- **Task details**
Your answer should be the exact lines of the data below from the one containing "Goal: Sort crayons" through the one containing "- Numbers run"; please include nothing else.

- **Supplied information**
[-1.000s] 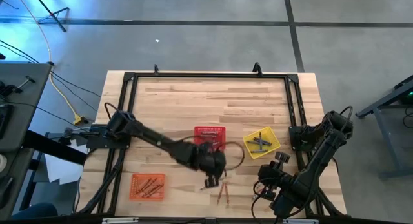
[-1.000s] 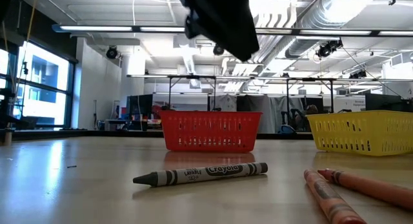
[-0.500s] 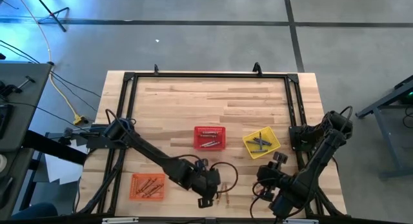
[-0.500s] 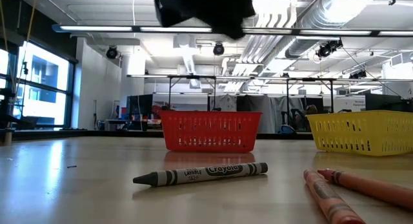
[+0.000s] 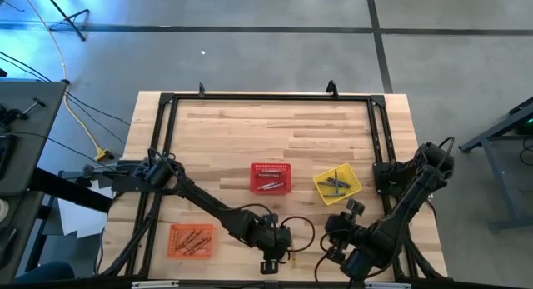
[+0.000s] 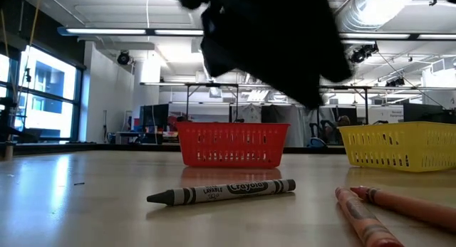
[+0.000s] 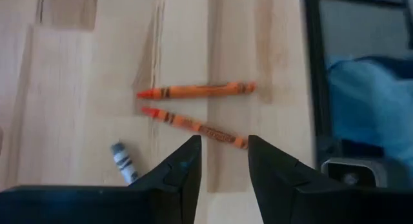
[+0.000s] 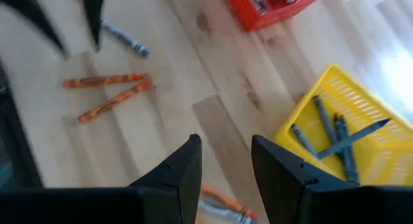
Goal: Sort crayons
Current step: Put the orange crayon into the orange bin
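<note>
Three loose crayons lie flat on the wooden table near its front edge: a grey one (image 6: 221, 192) (image 7: 122, 161) and two orange ones (image 7: 197, 90) (image 7: 193, 124) side by side. My left gripper (image 7: 222, 166) (image 5: 275, 256) hangs open just above them, slanting down, with nothing between its fingers. Its tips stand near the end of the nearer orange crayon. My right gripper (image 8: 222, 166) (image 5: 343, 221) waits open and empty to the right, above the table. It looks across at the same crayons (image 8: 103, 80).
A red basket (image 5: 271, 177) holding crayons stands mid-table. A yellow basket (image 5: 337, 184) with bluish crayons (image 8: 335, 130) stands to its right. An orange basket (image 5: 191, 239) with crayons is at the front left. More crayons (image 8: 222, 201) lie below my right gripper. A black frame (image 5: 266, 97) borders the table.
My left gripper has come from beside the red basket toward the table's near edge and sunk lower, tipping further down. It now hangs over the loose crayons. The crayons have not moved.
</note>
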### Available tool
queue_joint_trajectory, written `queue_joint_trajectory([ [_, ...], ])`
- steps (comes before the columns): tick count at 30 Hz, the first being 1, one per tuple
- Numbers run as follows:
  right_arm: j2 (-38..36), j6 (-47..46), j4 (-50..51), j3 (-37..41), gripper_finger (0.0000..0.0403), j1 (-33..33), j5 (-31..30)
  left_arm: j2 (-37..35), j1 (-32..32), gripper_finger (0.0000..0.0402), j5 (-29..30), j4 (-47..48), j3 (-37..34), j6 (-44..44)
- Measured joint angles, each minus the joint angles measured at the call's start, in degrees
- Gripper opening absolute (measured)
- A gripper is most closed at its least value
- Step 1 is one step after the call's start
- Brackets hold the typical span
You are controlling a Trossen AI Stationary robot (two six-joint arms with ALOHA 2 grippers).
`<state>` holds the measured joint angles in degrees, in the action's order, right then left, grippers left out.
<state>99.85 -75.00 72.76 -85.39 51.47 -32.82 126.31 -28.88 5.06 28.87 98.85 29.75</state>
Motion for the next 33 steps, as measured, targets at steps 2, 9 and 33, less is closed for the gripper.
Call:
queue_joint_trajectory([
  [2, 0.0, 0.02, -0.77, -0.02, 0.0128, 0.06, 1.58, 0.16, -0.29, 0.0122, -0.03, 1.18, -0.13, -0.68],
  [9, 0.0, -4.06, -1.61, -0.01, 0.0128, 0.57, 2.83, 0.71, -0.85, 0.014, 0.46, 0.01, -0.02, 5.56],
  [33, 18.58, -16.68, -26.91, -0.02, 0.0128, -3.86, 0.05, -1.13, -6.44, 0.0131, 9.87, 14.62, -0.02, 15.83],
])
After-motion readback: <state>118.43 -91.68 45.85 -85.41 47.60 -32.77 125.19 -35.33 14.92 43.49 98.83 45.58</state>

- **Your response**
Goal: Sort crayons
Current step: Put the orange crayon into the orange bin
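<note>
Three loose crayons lie flat on the wooden table near its front edge: a grey one (image 6: 221, 192) (image 7: 122, 161) and two orange ones (image 7: 197, 90) (image 7: 193, 124) side by side. My left gripper (image 7: 222, 166) (image 5: 275, 256) hangs open just above them, slanting down, with nothing between its fingers. Its tips stand near the end of the nearer orange crayon. My right gripper (image 8: 222, 166) (image 5: 343, 221) waits open and empty to the right, above the table. It looks across at the same crayons (image 8: 103, 80).
A red basket (image 5: 271, 177) holding crayons stands mid-table. A yellow basket (image 5: 337, 184) with bluish crayons (image 8: 335, 130) stands to its right. An orange basket (image 5: 191, 239) with crayons is at the front left. More crayons (image 8: 222, 201) lie below my right gripper. A black frame (image 5: 266, 97) borders the table.
My left gripper has come from beside the red basket toward the table's near edge and sunk lower, tipping further down. It now hangs over the loose crayons. The crayons have not moved.
</note>
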### Available tool
queue_joint_trajectory, written `queue_joint_trajectory([ [_, ...], ])`
- steps (comes before the columns): tick count at 30 Hz, the first being 1, one per tuple
- Numbers run as follows:

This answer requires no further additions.